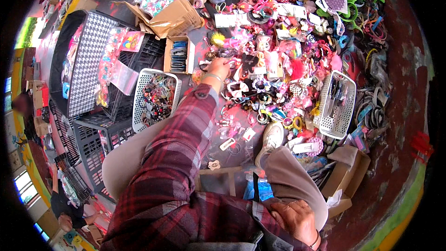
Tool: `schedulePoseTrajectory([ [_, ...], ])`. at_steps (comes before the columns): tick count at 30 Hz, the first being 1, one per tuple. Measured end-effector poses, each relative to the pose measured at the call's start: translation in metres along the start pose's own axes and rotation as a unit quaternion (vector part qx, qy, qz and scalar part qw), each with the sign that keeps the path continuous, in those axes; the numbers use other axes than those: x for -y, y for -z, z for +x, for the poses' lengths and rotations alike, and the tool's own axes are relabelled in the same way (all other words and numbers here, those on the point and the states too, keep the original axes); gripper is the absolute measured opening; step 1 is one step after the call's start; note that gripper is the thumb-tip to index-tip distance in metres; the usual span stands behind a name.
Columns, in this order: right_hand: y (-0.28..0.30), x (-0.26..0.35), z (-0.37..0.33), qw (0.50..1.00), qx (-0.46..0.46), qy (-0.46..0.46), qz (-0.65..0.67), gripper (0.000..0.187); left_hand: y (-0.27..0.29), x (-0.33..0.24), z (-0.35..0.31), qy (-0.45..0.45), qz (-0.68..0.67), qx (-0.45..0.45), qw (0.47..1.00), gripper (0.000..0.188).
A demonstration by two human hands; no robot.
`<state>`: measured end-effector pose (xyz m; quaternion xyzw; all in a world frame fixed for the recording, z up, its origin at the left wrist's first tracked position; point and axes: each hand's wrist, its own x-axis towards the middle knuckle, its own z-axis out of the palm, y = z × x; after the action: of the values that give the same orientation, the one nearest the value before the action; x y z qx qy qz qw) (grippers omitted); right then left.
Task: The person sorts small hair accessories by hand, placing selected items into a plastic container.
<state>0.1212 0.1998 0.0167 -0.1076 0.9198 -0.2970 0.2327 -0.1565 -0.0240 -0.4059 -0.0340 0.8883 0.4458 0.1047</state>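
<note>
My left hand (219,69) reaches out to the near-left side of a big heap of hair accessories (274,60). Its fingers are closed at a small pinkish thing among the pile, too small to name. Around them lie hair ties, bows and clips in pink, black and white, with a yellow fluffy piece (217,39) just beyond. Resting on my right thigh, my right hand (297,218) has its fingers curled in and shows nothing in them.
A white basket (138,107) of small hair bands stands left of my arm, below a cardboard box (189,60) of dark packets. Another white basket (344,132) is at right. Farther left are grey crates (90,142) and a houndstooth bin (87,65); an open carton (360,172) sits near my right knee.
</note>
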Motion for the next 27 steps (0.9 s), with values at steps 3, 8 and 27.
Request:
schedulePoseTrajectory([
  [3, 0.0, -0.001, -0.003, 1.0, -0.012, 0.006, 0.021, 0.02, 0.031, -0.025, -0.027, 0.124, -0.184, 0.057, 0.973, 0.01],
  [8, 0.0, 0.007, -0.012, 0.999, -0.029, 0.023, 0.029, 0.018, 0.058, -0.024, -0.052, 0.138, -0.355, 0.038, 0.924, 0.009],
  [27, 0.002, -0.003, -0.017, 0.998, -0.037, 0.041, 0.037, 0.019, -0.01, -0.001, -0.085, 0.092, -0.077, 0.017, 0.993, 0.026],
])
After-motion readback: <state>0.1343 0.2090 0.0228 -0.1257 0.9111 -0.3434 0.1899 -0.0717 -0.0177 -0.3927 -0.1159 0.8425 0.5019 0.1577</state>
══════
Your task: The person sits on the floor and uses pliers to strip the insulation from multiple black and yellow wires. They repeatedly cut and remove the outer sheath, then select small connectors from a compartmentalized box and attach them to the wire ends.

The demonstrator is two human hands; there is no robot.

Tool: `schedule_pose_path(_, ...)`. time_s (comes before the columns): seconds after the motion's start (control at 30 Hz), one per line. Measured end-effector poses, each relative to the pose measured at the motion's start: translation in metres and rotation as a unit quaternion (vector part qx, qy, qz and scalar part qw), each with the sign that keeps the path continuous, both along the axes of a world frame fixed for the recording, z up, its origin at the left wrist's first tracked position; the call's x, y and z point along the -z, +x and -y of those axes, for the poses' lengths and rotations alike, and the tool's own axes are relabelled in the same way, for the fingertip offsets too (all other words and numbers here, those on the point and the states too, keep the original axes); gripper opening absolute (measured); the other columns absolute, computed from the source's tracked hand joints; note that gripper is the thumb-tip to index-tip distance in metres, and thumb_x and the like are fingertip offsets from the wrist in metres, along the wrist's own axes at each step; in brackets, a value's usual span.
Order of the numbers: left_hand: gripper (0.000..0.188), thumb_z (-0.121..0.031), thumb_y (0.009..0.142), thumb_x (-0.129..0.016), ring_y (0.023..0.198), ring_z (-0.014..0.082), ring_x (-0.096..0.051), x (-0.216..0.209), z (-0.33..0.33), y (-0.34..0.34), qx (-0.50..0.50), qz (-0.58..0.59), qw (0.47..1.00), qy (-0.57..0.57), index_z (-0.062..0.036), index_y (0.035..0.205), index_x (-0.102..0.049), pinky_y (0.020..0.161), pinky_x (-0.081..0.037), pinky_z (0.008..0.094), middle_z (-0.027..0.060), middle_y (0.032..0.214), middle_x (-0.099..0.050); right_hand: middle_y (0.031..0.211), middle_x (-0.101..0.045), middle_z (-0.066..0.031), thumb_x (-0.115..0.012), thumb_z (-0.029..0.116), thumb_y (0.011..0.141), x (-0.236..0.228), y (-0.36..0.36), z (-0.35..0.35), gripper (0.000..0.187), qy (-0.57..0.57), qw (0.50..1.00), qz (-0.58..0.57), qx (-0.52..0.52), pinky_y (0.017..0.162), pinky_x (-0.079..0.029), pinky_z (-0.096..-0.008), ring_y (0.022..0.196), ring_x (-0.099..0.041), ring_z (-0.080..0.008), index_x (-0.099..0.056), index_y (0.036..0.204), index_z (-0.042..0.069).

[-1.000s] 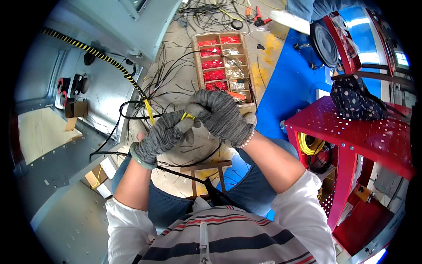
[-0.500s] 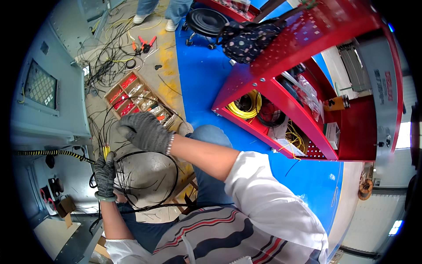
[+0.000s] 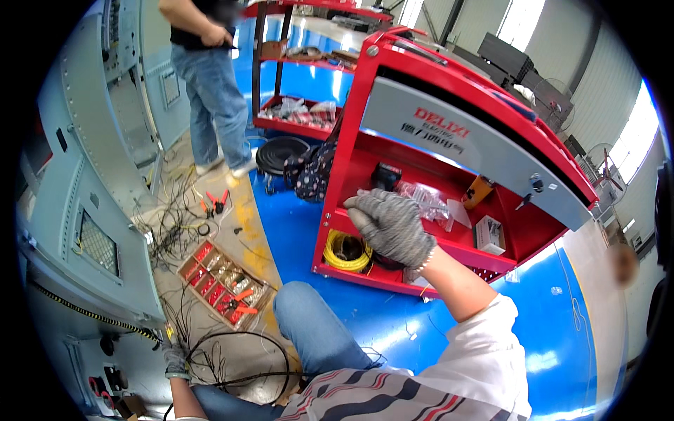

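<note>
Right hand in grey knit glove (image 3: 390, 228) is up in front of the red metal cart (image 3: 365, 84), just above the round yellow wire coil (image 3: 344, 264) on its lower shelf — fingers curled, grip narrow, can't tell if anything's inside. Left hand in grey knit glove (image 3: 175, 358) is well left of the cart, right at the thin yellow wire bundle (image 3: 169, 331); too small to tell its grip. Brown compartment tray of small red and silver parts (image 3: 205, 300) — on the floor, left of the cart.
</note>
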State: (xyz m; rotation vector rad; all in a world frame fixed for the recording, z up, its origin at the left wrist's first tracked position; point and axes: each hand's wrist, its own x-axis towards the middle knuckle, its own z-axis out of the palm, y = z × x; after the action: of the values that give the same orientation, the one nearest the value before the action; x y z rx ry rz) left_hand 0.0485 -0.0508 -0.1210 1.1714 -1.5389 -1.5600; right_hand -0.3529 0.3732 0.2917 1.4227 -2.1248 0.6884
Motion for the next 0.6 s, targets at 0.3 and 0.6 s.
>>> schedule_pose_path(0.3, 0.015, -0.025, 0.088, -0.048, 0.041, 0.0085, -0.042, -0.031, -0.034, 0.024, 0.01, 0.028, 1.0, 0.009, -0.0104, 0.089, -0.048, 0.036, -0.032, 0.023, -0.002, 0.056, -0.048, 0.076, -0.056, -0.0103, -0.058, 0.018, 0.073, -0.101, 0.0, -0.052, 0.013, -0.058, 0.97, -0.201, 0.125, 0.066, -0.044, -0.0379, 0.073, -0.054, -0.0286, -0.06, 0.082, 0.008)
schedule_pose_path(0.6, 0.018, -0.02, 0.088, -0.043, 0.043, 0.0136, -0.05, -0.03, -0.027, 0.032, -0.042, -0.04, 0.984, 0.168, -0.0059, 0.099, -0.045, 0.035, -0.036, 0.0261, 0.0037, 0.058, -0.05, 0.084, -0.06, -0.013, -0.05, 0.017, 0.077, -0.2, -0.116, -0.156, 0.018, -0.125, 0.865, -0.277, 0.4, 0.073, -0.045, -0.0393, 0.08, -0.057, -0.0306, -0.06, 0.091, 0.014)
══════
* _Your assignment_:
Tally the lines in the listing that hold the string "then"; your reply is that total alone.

* _Task response_:
2